Psychologin Günther-von Jan startet mit der "Nullhypothese": Sie unterstellt, die Aussage des Zeugen sei nicht richtig und versucht nachzuweisen, dass dessen Angaben doch wahr sind. Dafür schaut sie auf die Logik der Aussage, sucht nach Details, beobachtet, ob sich der Zeuge verbessert oder belastet – wer lügt, ist nur begrenzt bereit, sich zu korrigieren. Und sie fragt nach möglichen Motiven für Falschaussagen.

Motiv für Falschaussage

Es muss nicht immer eine Lüge sein: Zeugen können unsicher sein, sich falsch erinnern oder sich in ein besseres Licht rücken wollen.
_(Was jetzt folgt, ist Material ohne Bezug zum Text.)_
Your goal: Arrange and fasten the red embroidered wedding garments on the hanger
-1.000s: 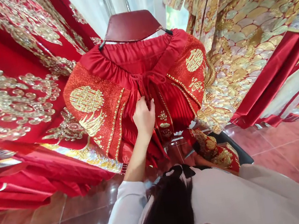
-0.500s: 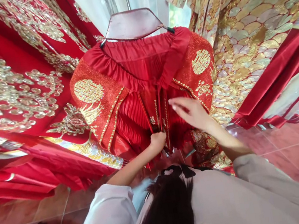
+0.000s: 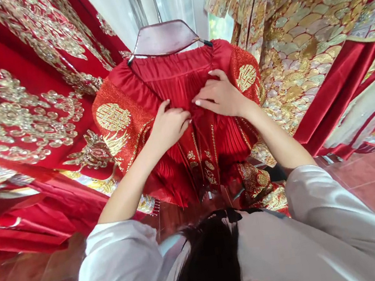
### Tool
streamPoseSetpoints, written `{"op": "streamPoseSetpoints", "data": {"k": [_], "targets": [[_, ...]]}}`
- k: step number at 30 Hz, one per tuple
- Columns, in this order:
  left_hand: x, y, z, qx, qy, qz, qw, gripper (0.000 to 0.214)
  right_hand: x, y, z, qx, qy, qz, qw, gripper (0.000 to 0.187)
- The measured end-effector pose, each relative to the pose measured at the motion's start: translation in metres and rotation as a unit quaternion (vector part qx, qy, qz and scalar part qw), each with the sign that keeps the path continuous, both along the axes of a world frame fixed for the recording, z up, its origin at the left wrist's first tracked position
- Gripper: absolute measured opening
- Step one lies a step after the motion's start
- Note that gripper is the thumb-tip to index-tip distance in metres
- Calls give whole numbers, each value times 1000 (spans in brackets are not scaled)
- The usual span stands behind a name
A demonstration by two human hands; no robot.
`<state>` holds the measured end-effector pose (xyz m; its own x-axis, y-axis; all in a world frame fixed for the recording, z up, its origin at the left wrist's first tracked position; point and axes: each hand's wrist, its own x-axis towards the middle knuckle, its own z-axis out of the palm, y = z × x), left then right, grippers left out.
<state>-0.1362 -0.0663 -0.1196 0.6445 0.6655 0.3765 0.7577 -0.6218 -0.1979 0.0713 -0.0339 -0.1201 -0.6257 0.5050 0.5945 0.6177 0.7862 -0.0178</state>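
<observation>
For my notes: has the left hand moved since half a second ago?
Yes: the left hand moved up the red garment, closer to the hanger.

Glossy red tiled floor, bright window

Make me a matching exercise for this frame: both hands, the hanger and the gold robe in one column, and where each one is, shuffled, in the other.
Column one
1. Left hand
2. Right hand
3. Hanger
4. Gold robe

Column two
A. Hanging to the picture's right of the red garment
B. At the garment's front, on the picture's right of the other hand
C. At the top of the garment, above both hands
D. At the garment's front, on the picture's left of the other hand

Right pairs: 1-D, 2-B, 3-C, 4-A
</observation>
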Motion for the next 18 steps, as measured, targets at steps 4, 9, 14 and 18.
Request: {"op": "streamPoseSetpoints", "data": {"k": [4, 9, 14, 18], "targets": [[-20, -21, -13, -21, 41, -45, 998, 21, 0, -32, -5, 10, -70, 26, 997, 48], [-31, -37, -7, -103, 93, -91, 986, 18, -29, -58, -28, -65, -199, 137, 968, 39], [-32, -35, 0, -163, 81, -133, 974, 29, -45, -73, -53, -261, -246, 231, 904, 24], [-25, -35, 0, -147, 36, -66, 986, 33, -40, -75, -66, -631, -212, 336, 666, 29]]}}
Forster räumt ein, dass er die Akten kenne und nicht immer unterscheiden könne, was er erlebt und was er gelesen habe.Gleichzeitig gibt es ein Motiv für eine bewusste Falschaussage: Rache.

Im November 2011 wurde er mit Drogen geschnappt und erklärte dies später vor dem Landgericht Würzburg damit, für das LKA Infos aus dem Rauschgiftmilieu gesammelt zu haben. Seine früheren Führungsbeamten sagten aus Zeugen aus und stellten ihn als Spinner dar, Psychiater unterstellten ihm "wahnhafte Züge". Am Ende verhängten die Richter fast sieben Jahre Freiheitsstrafe; Forster fühlt sich seither als Opfer. Unbestritten ist, dass er LKA-Spitzel war, doch hat er, hinter dem Rücken der Polizisten, diese Position ausgenutzt, um zu seinem eigenen Vorteil Straftaten zu begehen?

Er lebte damals vom Spitzel-Honorar, das LKA kaufte ihm eine Harley-Davidson und leaste ihm einen E-Klasse-Mercedes, er kutschierte den Bandidos-Chef durch die Lande. Als er das Kilometerlimit überschritt, ließ er in einer Nürnberger Hinterhofwerkstatt den Tachometer zurückdrehen – angeblich mit Wissen des LKA.

Lügen – auch aus Selbstschutz

Im Detail wackeln diese Angaben: Auffällig sei, so die Gutachterin, dass er den Werkstatt-Besuch abwechselnd mit Erinnerungen an einen Öl- und einen Reifenwechsel kombiniere. Nur nebenbei: Die Tankrechnungen ließ er sich doppelt bezahlen, vom LKA und den Rockern.

Als er mit den gestohlenen Baggern erwischt wurde, hatte er gefälschte Frachtpapiere bei sich – einmal gibt er an, sie selbst gestempelt zu haben, ein anderes Mal sollen es Mitarbeiter der Baumaschinenfirma gewesen sein. Auch die Angaben zum Suchtmittelkonsum schwanken: Mal schildere er seinen Drogenverbrauch als maßlos, dann räumt er ein, im Würzburger Prozess die Drogenabhängigkeit nur vorgegaukelt zu haben – seine Haftstrafe wäre sonst höher ausgefallen. Er log, wenn auch aus Selbstschutz. Widersprüchlich seien auch seine Angaben zu einem angeblichen Schmuggel antiker Münzen von Tunesien nach Deutschland: Abwechselnd schildert Forster, auf Anweisung des LKA nach Tunesien geflogen zu sein, dann spreche er von einer Urlaubsreise. Das Fazit: Über die Nullhypothese kommt die Gutachterin nicht hinaus. Der Prozess geht weiter.